Task description:
Check each line of the data, and copy those where "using" appears.

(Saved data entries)
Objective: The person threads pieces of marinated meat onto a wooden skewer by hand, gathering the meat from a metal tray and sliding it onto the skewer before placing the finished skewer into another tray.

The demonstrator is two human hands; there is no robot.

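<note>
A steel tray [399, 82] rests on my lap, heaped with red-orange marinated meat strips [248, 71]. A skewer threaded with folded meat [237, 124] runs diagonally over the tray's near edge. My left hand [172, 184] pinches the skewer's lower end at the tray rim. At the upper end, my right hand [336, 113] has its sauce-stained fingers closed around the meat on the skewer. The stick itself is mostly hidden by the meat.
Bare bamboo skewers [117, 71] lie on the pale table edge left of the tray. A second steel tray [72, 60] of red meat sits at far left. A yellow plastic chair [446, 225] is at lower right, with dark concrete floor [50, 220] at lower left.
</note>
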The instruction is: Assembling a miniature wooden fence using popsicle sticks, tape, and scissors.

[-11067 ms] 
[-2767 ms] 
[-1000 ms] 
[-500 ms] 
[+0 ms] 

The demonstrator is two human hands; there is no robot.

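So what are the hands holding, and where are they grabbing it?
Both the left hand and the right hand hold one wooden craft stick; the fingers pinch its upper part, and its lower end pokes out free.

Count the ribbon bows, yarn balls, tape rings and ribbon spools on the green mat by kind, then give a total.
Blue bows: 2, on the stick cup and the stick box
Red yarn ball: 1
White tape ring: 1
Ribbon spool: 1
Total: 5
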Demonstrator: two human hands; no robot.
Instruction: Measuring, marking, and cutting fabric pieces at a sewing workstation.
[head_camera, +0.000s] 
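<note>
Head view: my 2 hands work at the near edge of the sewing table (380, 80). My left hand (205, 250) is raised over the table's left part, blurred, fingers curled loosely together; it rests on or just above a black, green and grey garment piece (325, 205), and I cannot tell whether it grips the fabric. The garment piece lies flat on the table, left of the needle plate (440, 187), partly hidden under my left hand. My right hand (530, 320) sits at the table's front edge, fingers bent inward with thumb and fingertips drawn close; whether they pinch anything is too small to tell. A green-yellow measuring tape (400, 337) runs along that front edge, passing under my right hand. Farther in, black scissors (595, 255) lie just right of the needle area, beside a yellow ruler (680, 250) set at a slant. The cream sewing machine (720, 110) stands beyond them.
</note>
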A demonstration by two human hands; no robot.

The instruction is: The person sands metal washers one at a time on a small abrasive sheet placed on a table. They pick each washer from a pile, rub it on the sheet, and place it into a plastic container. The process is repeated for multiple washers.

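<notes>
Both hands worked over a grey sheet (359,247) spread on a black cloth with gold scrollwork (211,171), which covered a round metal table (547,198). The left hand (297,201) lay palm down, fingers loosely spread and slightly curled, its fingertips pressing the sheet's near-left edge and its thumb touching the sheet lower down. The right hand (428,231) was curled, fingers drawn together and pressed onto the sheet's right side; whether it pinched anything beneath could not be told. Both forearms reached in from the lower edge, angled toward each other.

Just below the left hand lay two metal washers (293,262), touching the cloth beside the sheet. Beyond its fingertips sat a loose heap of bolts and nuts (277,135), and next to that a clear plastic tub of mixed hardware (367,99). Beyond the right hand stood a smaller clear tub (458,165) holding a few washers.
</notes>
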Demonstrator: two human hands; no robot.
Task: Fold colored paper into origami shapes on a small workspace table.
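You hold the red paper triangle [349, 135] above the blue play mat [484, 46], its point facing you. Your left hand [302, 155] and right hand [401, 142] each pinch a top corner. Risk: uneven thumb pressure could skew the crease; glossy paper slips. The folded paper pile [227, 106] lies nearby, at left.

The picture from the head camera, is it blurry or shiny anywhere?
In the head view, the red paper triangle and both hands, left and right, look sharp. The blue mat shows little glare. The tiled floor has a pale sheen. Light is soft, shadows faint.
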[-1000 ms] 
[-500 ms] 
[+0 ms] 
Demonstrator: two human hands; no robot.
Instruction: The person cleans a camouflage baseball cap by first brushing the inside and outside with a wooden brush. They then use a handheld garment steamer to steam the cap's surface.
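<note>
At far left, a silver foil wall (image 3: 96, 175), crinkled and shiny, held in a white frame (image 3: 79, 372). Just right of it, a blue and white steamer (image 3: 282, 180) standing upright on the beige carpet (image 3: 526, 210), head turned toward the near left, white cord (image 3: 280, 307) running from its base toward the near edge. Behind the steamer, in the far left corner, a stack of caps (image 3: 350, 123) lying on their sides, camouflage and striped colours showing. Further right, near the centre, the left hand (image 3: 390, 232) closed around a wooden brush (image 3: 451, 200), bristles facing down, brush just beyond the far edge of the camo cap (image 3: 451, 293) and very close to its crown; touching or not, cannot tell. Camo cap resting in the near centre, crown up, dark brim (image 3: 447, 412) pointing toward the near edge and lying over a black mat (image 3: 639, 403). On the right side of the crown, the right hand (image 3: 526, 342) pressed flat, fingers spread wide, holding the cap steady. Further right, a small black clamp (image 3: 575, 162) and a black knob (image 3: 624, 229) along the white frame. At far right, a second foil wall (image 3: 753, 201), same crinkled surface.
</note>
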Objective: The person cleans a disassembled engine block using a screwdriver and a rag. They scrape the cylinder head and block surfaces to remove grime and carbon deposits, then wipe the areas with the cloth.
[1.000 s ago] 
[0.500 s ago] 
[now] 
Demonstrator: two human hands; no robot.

Your solution:
The instruction is: Assembling a miniature wooden fence using popsicle sticks, tape, and scissors.
Objective: The person cleans a disassembled engine block using a screwdriver and a rag. They scrape the cylinder head and block surfaces to remove grime and carbon deposits, then wipe the areas with the cloth.

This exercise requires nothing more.